Uns metros à frente, junto à máquina de música do Espaço, está sentada uma mulher. Sozinha. Sinistra. Lúcia já tinha reparado nela. O olhar disperso da jovem apercebeu-se de uma atenção que estava efectivamente a ser direccionado para a sua mesa. A mulher respira um ar inquietante. Na casa dos trinta anos, mas ainda jovem. Cabelo curto preto, lábios finos pintados num vermelho aguerrido mas ainda assim discreto, e uns olhos escuros penetrantes. Sim. Lúcia já tinha denotado a presença peculiar que mantinha a atenção entre a sua mesa e a máquina fotográfica profissional que segura nas mãos. Parece ajustar as definições da lente ou algo parecido. Parece visualizar as imagens já conseguidas, fazendo uma selecção pessoal. E depois, volta a erguer o olhar.
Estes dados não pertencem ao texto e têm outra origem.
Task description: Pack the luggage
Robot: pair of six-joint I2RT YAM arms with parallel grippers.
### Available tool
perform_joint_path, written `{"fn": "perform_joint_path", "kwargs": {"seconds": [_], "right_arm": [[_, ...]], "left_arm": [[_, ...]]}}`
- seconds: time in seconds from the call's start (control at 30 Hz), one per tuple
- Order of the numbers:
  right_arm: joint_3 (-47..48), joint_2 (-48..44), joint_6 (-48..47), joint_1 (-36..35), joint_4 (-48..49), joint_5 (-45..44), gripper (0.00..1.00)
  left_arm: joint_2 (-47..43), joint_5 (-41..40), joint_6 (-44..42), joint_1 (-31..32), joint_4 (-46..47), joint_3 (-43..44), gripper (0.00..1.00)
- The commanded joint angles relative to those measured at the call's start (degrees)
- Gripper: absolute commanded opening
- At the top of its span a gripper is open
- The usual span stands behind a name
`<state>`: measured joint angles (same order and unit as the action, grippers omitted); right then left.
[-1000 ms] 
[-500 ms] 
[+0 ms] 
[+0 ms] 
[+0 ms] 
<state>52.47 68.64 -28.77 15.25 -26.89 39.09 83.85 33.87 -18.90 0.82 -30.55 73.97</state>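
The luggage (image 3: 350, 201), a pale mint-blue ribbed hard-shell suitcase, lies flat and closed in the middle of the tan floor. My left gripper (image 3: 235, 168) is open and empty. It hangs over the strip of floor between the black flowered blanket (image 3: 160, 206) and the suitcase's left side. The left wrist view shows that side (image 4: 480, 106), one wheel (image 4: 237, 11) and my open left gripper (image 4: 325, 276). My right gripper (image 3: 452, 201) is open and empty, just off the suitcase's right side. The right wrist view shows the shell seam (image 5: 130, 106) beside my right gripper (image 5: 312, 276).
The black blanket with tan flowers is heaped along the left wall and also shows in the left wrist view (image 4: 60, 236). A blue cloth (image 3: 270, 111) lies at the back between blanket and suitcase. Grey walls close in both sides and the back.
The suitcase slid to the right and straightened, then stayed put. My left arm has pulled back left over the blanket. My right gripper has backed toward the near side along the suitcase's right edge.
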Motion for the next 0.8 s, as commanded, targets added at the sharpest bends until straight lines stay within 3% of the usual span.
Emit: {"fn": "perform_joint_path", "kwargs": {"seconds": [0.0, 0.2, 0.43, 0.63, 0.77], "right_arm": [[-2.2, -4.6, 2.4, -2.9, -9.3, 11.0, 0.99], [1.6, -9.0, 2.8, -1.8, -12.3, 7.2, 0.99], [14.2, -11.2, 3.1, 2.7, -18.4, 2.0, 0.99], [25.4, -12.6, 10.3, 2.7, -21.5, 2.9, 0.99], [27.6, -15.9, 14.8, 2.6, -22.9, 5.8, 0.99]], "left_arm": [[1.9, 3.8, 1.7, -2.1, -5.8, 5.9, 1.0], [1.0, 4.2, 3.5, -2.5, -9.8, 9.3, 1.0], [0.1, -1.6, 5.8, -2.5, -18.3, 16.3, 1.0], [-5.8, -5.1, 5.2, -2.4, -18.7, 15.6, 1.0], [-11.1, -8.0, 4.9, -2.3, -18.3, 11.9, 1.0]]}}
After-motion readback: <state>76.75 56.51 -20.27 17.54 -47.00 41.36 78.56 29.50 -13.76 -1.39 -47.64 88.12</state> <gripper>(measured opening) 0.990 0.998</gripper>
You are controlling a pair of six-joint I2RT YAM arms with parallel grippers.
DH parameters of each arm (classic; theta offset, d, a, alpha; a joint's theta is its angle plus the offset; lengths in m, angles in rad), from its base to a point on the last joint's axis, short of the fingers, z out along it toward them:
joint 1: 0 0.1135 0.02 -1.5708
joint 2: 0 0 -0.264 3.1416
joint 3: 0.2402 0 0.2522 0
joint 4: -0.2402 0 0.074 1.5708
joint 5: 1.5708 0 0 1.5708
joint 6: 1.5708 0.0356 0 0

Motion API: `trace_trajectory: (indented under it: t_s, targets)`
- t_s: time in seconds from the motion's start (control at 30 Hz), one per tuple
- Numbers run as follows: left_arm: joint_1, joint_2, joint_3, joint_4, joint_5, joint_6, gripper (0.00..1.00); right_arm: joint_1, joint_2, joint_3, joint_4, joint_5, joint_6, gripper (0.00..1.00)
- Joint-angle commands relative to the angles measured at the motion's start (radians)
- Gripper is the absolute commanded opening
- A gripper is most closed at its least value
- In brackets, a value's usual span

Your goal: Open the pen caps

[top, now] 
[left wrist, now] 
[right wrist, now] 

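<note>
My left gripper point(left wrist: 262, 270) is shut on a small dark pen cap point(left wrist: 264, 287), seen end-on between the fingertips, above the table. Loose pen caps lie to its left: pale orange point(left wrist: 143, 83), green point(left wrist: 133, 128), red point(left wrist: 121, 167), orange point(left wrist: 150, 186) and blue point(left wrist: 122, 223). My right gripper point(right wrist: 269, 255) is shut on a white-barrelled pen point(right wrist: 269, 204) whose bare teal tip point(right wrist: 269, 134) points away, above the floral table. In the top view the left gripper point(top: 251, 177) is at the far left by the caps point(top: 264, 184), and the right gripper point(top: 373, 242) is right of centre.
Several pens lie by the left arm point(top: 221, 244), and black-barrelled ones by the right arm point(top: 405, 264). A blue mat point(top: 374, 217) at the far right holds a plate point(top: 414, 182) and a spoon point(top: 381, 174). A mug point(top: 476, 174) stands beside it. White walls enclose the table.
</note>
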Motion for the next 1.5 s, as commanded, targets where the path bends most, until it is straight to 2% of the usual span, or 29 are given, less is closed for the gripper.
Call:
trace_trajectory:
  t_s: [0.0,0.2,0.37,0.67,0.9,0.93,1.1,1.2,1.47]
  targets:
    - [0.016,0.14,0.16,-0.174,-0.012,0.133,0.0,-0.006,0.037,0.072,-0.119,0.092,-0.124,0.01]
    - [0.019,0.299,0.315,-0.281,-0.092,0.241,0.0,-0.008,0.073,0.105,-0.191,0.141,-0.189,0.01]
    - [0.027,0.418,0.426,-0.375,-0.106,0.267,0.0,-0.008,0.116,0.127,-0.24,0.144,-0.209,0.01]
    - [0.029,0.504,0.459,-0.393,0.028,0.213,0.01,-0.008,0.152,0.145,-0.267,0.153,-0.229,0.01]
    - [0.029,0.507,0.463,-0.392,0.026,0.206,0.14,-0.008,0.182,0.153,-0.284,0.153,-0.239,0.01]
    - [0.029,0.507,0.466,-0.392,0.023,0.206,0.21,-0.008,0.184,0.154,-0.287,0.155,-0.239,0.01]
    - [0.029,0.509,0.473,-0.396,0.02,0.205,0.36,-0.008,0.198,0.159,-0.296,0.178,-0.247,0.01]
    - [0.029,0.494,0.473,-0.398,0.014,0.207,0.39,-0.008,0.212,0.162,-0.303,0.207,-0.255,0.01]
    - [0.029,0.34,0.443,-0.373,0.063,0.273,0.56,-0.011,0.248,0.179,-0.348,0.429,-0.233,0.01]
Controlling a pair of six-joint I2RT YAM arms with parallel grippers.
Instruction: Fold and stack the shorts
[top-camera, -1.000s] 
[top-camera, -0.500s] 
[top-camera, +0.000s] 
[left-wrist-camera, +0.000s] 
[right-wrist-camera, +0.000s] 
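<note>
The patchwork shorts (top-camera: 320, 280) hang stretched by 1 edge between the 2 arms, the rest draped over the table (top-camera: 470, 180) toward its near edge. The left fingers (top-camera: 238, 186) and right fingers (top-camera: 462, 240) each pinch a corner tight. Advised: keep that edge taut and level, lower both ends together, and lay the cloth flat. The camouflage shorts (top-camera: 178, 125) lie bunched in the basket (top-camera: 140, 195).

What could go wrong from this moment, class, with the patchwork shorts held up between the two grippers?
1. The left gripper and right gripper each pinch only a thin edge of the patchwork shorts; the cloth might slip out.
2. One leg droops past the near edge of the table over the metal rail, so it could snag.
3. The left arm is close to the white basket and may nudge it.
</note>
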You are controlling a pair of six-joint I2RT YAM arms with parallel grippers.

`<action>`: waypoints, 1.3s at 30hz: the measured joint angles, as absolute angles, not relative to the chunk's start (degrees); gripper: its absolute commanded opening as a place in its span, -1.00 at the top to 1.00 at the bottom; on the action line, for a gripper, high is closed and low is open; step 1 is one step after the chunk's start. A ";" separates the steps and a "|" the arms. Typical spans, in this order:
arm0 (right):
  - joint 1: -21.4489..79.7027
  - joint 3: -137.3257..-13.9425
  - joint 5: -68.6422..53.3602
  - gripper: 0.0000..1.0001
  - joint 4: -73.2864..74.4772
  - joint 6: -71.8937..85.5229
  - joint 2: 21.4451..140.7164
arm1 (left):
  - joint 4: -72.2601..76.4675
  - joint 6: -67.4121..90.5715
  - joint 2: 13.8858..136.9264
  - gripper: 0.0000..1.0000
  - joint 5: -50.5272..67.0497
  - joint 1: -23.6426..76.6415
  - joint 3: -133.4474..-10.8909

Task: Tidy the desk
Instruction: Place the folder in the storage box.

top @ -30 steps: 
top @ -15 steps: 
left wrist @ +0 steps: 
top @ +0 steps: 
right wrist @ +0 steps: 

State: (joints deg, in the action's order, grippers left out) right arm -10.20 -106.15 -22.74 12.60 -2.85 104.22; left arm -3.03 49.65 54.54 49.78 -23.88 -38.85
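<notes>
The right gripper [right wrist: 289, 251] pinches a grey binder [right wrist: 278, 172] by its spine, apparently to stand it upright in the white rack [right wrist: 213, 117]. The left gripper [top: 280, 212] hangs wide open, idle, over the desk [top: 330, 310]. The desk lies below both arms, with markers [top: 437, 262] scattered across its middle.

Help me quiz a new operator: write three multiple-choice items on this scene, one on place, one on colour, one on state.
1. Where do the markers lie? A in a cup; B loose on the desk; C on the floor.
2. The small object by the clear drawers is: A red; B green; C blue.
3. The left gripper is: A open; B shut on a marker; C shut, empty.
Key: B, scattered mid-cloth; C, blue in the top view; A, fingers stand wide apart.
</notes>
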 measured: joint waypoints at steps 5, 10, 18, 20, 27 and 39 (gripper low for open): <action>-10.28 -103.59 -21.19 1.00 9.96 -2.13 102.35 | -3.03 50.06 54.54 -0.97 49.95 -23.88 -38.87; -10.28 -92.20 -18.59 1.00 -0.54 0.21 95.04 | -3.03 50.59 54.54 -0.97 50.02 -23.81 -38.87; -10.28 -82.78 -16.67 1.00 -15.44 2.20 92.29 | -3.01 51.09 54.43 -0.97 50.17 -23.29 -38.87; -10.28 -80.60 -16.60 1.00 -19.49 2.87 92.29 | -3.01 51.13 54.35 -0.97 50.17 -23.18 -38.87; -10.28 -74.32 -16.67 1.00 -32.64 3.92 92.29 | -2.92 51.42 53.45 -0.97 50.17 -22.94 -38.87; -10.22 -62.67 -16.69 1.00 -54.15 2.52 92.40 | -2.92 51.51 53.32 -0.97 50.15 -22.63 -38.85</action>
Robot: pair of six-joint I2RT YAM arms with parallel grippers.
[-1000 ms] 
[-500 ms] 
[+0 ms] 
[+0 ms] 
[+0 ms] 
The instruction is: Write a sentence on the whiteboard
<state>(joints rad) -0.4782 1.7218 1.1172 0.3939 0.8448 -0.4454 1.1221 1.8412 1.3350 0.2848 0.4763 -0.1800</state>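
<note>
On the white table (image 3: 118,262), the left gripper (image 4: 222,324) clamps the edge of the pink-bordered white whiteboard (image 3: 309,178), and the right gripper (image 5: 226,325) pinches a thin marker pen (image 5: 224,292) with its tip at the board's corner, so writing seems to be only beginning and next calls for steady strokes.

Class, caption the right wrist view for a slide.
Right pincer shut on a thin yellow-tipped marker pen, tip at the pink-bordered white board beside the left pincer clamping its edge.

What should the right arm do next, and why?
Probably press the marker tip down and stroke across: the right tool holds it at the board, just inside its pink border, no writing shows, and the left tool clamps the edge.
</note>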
- Achas que ela está a olhar para alguma de nós? - pergunta uma das colegas de Lúcia.
- Porque raio haveria de estar?! - questiona outra.
- Provavelmente está a olhar para a rua... - atira Lúcia.
Na mesa encostada aos vidros da fachada, as jovens procuram ser discretas. Mas já é demasiado evidente que elas percepcionaram o olhar indiscreto. E quando Lúcia pretendia voltar à sua concentração, o seu olhar encontra-se com os olhos da mulher. Alucinante. Como uma força demolidora que a arrastou, a jovem congela a sua postura. A mão direita pousa sobre o caderno e tal como tantas vezes no Espaço Magnólia, a surrealidade invade a sua envolvência. Deixa de existir o estabelecimento. As suas colegas parecem não estar ali. Nem sequer a mesa sobra, no mergulho que a sua mente efectuou. O olhar da mulher agarrou-a. Lúcia nunca a viu. Nem sequer consegue ter uma ideia de quem possa ser ou o que queira. Mas no fervilhante movimento do café, a mulher prende a sua atenção. Ela tem um ar casual, muito descontraído. Veste uma blusa de algodão fina, com dois botões abertos, salientado ligeiramente o peito. As mangas estão dobradas quase até ao cotovelo. Nela, resiste uma ideia muito ténue de feminidade. O olhar entre elas não se cruza. Choca. Consome a respiração de ambas. E na intimidade desse olhar é captada mutuamente uma chama que já se desejou numa altura indecifrável.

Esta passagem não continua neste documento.